The content of docosahexaenoic acid in serum phospholipid is inversely correlated with plasma homocysteine levels in patients with end-stage renal disease.

机构信息

Department of Nephrology, Aalborg Hospital, Aarhus University Hospital, 9000 Aalborg, Denmark.

出版信息

Nutr Res. 2010 Aug;30(8):535-40. doi: 10.1016/j.nutres.2010.07.004.

Abstract

Patients with end-stage renal disease (ESRD) have a high morbidity and mortality from cardiovascular disease. An elevated homocysteine level is an independent predictor of cardiovascular events in patients with ESRD. Interestingly, some studies have found an inverse relationship between the content of marine n-3 polyunsaturated fatty acids (PUFAs) and homocysteine levels, but data are ambiguous. In patients with ESRD, we hypothesized that serum phospholipid n-3 PUFA content would inversely correlate with homocysteine levels in plasma and that supplementation with n-3 PUFA would reduce plasma homocysteine levels. In a double-blind, randomized, controlled design, 206 patients with documented cardiovascular disease and treated with hemodialysis for a minimum of 6 months were randomized to treatment with daily supplement of 1.7 g n-3 PUFA or placebo (olive oil) for 3 months. The content of n-3 PUFA in serum phospholipids and homocysteine levels in plasma were measured at baseline and after 3 months of intervention. A dietary questionnaire was filled out at baseline, and study participants were divided into groups of low, intermediate, and high fish intake. Docosahexaenoic acid was inversely correlated with homocysteine at baseline (coefficient = -0.161; P = .03).
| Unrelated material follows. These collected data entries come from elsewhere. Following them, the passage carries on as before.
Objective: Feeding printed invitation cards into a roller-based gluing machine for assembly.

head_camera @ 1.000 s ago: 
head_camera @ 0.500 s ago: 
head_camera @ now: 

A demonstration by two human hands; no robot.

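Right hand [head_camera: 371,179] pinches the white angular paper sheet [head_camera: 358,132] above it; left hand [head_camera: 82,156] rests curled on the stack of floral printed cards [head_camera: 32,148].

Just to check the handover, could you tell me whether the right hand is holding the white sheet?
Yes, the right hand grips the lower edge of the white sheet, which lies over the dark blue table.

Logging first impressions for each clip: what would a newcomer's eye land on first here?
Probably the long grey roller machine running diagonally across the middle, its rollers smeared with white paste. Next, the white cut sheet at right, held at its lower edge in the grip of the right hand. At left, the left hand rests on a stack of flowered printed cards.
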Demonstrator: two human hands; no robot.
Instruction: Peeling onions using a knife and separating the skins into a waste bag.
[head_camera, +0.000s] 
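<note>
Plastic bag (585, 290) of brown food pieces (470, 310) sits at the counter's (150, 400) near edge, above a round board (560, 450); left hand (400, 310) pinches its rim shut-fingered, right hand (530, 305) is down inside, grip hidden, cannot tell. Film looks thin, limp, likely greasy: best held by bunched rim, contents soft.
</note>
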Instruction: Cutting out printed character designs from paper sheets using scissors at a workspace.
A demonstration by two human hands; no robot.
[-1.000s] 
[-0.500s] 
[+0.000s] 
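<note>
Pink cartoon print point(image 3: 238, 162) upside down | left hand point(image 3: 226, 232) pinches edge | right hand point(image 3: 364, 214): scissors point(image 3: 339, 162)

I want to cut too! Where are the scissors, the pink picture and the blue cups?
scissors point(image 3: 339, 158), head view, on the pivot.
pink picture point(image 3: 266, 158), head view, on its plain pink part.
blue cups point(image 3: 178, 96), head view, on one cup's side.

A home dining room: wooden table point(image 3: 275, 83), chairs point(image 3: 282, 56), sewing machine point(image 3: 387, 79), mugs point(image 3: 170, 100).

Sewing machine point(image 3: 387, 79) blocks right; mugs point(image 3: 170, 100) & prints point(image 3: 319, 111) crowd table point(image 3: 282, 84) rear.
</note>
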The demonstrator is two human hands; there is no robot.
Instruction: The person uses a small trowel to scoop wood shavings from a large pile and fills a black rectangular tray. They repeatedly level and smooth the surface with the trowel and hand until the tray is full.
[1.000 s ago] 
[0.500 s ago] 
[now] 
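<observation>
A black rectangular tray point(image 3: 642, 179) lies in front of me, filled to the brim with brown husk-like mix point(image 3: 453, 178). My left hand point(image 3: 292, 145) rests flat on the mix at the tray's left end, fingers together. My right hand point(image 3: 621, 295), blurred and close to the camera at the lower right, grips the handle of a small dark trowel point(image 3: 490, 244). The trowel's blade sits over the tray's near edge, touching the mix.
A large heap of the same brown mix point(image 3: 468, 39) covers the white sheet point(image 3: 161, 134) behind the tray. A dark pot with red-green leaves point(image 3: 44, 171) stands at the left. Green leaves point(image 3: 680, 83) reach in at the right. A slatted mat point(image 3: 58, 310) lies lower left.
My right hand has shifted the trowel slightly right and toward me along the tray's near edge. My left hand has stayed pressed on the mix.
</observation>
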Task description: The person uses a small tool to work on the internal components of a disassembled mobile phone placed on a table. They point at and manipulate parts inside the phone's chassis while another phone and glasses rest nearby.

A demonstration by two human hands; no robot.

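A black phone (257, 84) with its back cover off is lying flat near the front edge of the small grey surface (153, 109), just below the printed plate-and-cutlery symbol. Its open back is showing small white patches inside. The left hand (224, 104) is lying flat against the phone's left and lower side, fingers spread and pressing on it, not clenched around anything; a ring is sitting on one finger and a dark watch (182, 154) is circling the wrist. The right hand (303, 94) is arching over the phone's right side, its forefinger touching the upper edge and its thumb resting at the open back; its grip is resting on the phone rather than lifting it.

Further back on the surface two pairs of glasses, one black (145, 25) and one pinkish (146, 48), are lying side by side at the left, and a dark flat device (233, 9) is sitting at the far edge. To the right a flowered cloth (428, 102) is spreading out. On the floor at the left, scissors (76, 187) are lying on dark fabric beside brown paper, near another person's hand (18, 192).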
Homocysteine was not related to self-reported fish intake. Supplementation with n-3 PUFA did not reduce homocysteine levels compared with placebo (mean ± SD difference, -0.3 ± 7.8 versus 0.3 ± 7.1; P = .58). The content of docosahexaenoic acid in serum phospholipids is inversely correlated with plasma homocysteine levels, and supplementation with n-3 PUFA does not reduce homocysteine levels in patients with ESRD.

摘要

终末期肾病(ESRD)患者的心血管疾病发病率和死亡率较高。同型半胱氨酸水平升高是 ESRD 患者心血管事件的独立预测因子。有趣的是,一些研究发现海洋 n-3 多不饱和脂肪酸(PUFA)的含量与同型半胱氨酸水平之间存在反比关系,但数据存在分歧。我们假设在 ESRD 患者中,血清磷脂 n-3 PUFA 含量与血浆同型半胱氨酸水平呈负相关,并且补充 n-3 PUFA 会降低血浆同型半胱氨酸水平。在一项双盲、随机、对照设计中,206 名有记录的心血管疾病患者接受血液透析治疗至少 6 个月,随机分为每天补充 1.7 g n-3 PUFA 或安慰剂(橄榄油)治疗 3 个月。在基线和干预 3 个月后测量血清磷脂中 n-3 PUFA 的含量和血浆中同型半胱氨酸水平。在基线时填写了一份饮食问卷,研究参与者分为低、中、高鱼类摄入量组。基线时二十二碳六烯酸与同型半胱氨酸呈负相关(系数=-0.161;P=0.03)。同型半胱氨酸与自我报告的鱼类摄入量无关。与安慰剂相比,补充 n-3 PUFA 并未降低同型半胱氨酸水平(平均±SD 差异,-0.3±7.8 与 0.3±7.1;P=0.58)。血清磷脂中二高烯酸的含量与血浆同型半胱氨酸水平呈负相关,补充 n-3 PUFA 并不能降低 ESRD 患者的同型半胱氨酸水平。